Suara.com - Hampir satu tahun sejak diumumkannya kasus pertama Covid-19 di Indonesia, namun pandemi belum juga berakhir. Tantangan sosial-ekonomi timbul untuk tiap elemen masyarakat, termasuk yang jarang mendapat perhatian, yakni anak dan remaja Indonesia yang rentan terlantar.
Anak dan remaja adalah korban yang tidak terlihat, mengingat adanya dampak panjang terhadap kesehatan, kesejahteraan, perkembangan, dan masa depan anak. Dampak tidak langsung ini salah satunya dirasakan saat pemerintah menghentikan sementara proses pembelajaran secara tatap muka sejak bulan Maret 2020.
Menurut data Kementerian Pendidikan dan Kebudayaan, sebanyak 60 juta siswa tidak dapat belajar di sekolah. Langkah ini diambil untuk menghindari adanya penyebaran virus di area sekolah. Namun, sayangnya tidak semua anak di negeri kita ini mempunyai sumber daya untuk mengakses pendidikan secara daring. Masih banyak anak yang memiliki keterbatasan, terutama mereka yang berisiko atau telah kehilangan pengasuhan orangtua.
Dalam kondisi sulit ini, anak dan remaja yang telah atau berisiko kehilangan pengasuhan orangtua, merasakan dampak yang signifikan, seperti minimnya akses kesehatan dan ketiadaan fasilitas pembelajaran jarak jauh.
Berdasarkan data BPS tahun 2018, terdapat sekitar 4,1 juta anak kehilangan pengasuhan orangtua kandung dan harus tinggal bersama keluarga lain atau bahkan ditelantarkan.
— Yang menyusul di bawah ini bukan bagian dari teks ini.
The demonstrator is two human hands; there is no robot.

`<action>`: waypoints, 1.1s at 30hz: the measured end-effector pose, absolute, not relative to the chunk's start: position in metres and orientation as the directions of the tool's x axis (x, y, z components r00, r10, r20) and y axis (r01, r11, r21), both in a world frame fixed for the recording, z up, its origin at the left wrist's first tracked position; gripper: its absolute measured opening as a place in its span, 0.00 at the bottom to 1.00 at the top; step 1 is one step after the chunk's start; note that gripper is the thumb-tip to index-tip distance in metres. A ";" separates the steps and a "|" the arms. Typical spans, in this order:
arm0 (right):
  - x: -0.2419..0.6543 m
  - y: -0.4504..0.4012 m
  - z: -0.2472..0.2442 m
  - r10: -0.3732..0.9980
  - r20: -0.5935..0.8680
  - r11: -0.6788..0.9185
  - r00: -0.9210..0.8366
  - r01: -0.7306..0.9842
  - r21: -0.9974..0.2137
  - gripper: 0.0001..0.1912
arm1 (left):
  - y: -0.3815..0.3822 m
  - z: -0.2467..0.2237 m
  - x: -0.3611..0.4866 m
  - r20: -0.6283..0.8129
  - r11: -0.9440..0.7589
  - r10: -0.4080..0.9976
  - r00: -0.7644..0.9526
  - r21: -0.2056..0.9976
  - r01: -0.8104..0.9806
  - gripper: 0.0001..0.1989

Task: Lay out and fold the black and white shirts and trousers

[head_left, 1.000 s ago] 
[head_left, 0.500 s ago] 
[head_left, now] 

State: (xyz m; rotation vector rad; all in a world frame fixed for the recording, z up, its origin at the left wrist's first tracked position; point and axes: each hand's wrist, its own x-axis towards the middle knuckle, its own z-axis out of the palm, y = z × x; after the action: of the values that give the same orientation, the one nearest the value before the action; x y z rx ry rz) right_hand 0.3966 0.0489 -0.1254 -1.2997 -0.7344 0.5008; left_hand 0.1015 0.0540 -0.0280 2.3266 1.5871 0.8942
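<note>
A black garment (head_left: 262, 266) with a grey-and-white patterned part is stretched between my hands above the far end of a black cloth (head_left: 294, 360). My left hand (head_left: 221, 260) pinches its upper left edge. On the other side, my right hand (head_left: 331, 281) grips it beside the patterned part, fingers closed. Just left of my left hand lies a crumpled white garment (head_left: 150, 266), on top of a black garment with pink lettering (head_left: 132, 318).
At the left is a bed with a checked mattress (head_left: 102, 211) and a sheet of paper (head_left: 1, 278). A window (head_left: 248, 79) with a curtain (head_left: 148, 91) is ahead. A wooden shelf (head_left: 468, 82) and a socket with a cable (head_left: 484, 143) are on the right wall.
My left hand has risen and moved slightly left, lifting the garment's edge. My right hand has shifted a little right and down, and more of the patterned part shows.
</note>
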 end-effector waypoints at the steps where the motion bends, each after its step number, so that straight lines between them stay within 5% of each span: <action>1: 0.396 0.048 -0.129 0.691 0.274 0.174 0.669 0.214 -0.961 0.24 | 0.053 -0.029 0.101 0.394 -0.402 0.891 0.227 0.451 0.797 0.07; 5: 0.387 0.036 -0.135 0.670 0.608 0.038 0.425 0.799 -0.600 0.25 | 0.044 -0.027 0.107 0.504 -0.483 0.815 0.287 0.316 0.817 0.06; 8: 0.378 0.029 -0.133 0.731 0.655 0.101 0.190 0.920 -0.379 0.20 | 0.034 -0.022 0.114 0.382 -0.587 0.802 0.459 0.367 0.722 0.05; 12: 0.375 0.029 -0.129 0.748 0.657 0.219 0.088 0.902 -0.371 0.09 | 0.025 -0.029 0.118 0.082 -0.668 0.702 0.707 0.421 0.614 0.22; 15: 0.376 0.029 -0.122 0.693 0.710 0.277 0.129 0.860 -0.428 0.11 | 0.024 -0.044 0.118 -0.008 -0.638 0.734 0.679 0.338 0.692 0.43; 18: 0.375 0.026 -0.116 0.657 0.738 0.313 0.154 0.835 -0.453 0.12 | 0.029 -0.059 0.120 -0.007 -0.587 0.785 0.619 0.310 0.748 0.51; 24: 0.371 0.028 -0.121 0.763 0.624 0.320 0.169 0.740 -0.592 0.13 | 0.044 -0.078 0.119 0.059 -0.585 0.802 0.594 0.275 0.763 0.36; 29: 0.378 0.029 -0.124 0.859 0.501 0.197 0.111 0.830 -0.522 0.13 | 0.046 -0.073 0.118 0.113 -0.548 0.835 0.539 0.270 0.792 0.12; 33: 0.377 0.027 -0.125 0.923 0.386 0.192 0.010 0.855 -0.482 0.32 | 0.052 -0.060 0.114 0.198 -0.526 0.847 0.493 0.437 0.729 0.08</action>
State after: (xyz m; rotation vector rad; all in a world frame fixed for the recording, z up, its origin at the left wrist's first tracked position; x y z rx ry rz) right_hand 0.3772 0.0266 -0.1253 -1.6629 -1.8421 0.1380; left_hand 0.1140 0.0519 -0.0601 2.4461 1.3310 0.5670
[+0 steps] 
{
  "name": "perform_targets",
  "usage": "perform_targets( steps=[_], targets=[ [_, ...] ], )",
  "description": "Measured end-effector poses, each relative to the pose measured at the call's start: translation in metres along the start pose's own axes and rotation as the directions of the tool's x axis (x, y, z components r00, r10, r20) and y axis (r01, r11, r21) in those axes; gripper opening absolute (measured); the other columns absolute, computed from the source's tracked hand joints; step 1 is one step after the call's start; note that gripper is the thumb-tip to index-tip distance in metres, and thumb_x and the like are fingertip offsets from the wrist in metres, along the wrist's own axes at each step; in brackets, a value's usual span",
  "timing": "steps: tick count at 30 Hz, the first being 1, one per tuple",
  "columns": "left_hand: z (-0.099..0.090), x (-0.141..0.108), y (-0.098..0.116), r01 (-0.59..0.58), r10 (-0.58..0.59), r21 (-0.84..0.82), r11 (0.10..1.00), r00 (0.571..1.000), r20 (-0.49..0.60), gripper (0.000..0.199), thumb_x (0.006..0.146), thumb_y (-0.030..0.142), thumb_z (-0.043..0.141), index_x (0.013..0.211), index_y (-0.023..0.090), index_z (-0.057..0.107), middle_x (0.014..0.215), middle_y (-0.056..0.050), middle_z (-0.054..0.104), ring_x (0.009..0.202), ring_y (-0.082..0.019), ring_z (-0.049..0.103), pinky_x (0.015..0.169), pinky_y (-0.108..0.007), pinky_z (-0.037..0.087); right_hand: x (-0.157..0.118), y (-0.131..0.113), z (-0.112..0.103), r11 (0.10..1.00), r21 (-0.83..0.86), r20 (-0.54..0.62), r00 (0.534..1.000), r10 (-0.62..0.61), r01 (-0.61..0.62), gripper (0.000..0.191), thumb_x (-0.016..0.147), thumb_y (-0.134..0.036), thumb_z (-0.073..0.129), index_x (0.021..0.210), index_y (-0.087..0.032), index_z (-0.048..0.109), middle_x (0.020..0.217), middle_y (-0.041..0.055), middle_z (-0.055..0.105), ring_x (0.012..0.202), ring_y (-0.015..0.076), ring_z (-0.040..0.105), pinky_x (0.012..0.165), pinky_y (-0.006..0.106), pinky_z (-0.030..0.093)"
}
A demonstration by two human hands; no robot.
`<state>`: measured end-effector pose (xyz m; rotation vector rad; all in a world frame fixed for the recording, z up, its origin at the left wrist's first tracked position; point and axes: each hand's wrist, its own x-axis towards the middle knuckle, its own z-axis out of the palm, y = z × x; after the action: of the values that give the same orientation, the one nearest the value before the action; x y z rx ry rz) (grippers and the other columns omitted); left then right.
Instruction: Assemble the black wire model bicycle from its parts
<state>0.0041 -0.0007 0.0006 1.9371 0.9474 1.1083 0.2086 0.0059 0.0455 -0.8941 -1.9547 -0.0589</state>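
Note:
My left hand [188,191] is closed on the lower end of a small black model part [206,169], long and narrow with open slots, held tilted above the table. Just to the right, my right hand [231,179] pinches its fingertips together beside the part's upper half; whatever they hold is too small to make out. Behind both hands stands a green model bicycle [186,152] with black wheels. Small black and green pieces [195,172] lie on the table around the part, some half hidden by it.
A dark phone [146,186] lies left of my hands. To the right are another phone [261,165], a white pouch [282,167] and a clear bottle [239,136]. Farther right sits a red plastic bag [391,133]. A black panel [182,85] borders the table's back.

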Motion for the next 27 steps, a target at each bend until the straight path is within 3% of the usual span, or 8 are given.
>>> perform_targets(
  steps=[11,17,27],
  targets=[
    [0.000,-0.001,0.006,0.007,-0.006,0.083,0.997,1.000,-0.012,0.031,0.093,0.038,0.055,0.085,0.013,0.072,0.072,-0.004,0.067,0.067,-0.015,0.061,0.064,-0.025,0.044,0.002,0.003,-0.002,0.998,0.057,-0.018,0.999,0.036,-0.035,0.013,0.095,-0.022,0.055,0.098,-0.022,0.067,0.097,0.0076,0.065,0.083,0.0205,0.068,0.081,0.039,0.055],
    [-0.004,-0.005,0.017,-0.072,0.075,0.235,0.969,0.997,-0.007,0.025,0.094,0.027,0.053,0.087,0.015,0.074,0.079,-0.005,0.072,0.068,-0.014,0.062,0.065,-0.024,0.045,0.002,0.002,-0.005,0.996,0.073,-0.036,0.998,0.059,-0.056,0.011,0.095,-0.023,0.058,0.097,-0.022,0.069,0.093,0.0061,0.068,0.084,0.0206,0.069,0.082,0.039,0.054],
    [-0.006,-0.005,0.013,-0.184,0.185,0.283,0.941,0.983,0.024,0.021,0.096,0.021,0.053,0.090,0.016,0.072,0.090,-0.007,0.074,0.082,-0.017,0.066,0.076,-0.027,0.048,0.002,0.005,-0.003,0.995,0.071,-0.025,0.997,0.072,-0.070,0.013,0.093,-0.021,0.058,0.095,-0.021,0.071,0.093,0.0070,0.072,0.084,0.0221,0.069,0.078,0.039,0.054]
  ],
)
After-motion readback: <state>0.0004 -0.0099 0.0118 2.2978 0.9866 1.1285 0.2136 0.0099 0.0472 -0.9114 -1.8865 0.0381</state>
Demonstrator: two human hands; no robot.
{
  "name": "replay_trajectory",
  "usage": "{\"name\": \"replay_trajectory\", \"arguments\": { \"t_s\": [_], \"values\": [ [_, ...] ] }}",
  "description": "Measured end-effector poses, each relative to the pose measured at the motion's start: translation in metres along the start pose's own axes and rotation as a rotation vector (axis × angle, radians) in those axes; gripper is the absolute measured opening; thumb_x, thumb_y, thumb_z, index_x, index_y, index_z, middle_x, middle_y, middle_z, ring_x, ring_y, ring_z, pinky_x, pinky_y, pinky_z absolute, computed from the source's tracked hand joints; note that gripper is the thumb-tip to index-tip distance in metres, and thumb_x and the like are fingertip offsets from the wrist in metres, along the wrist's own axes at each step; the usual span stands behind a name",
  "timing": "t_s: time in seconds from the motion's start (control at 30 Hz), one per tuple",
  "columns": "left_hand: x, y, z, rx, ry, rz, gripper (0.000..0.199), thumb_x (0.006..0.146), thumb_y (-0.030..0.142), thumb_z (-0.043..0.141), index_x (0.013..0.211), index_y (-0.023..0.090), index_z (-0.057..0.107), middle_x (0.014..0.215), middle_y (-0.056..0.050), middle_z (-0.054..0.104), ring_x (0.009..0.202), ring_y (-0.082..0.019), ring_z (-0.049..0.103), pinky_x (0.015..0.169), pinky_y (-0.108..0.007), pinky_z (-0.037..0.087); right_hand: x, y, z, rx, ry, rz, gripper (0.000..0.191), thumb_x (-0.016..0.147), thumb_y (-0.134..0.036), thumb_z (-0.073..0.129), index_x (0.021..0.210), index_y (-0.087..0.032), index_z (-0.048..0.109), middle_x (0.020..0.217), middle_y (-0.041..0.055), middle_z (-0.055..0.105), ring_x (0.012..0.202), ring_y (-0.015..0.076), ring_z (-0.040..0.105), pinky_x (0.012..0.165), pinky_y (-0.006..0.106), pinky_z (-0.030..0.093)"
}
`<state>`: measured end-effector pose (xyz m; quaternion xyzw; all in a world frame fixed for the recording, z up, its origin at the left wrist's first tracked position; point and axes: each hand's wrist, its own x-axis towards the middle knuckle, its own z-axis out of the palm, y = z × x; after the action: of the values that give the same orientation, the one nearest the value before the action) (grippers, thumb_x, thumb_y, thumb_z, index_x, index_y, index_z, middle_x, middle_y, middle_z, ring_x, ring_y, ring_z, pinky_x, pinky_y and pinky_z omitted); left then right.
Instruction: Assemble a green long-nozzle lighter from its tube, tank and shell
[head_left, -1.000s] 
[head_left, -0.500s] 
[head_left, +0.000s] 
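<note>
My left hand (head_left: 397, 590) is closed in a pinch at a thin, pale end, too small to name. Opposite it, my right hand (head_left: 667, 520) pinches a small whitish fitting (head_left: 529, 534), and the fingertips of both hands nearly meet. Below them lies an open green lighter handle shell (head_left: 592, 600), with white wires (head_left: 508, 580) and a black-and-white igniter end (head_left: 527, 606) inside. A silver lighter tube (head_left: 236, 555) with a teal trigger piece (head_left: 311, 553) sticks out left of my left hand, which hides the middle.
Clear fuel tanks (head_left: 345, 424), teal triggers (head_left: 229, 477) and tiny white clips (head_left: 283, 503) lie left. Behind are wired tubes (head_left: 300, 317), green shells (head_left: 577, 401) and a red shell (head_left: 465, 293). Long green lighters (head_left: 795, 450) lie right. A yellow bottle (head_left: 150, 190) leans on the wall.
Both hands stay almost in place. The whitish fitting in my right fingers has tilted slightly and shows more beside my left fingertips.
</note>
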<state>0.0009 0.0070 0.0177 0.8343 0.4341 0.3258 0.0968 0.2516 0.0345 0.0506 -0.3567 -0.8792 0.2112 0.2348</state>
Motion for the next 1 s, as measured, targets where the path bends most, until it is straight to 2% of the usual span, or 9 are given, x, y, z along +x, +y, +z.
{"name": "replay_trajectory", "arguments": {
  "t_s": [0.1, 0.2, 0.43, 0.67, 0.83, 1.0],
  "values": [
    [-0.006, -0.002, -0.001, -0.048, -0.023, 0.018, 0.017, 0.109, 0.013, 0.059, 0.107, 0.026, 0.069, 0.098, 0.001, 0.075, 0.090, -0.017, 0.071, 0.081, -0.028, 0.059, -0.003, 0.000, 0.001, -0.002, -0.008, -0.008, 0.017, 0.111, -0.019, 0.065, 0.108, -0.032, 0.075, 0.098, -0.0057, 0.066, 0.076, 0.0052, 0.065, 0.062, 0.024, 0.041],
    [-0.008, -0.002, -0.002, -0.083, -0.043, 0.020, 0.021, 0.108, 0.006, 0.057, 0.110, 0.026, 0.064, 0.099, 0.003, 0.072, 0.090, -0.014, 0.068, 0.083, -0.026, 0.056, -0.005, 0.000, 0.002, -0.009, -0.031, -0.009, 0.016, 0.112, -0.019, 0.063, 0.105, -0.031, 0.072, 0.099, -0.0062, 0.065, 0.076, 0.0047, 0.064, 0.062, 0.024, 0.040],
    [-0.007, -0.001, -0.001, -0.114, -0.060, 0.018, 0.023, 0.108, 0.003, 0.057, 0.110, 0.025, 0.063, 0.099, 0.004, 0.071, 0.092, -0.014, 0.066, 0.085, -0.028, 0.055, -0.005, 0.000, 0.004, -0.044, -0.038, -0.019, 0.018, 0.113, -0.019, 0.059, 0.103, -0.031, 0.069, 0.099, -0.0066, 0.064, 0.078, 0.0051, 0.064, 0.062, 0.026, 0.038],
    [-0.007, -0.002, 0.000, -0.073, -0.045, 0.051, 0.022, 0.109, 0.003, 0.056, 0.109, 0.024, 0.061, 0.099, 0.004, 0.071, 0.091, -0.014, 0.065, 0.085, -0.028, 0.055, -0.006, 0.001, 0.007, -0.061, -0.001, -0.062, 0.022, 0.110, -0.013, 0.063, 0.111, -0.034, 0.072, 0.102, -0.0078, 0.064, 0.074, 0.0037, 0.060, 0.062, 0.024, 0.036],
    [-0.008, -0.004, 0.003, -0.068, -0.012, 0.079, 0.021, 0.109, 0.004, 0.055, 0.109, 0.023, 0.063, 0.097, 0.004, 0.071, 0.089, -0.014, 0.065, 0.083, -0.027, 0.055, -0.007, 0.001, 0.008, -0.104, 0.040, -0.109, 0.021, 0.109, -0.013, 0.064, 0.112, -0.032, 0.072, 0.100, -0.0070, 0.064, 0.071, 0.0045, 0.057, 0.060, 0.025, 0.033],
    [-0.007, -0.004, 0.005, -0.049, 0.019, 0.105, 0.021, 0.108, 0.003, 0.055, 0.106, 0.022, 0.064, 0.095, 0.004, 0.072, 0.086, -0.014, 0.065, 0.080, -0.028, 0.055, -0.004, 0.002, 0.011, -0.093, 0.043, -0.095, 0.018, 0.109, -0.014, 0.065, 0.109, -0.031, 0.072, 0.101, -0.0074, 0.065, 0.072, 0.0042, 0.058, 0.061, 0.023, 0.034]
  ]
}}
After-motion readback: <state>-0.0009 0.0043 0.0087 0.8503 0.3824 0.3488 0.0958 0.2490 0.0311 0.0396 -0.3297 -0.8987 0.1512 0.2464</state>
Anak dan remaja yang tidak mendapatkan pengasuhan orangtua cenderung terdampak lebih parah ketika terjadi bencana, termasuk ketika pandemi Covid-19. Akibatnya, tidak ada yang dapat membantu penuhi kebutuhan mereka sebagai seorang anak dan remaja, sehingga mereka membutuhkan perhatian lebih di saat seperti ini.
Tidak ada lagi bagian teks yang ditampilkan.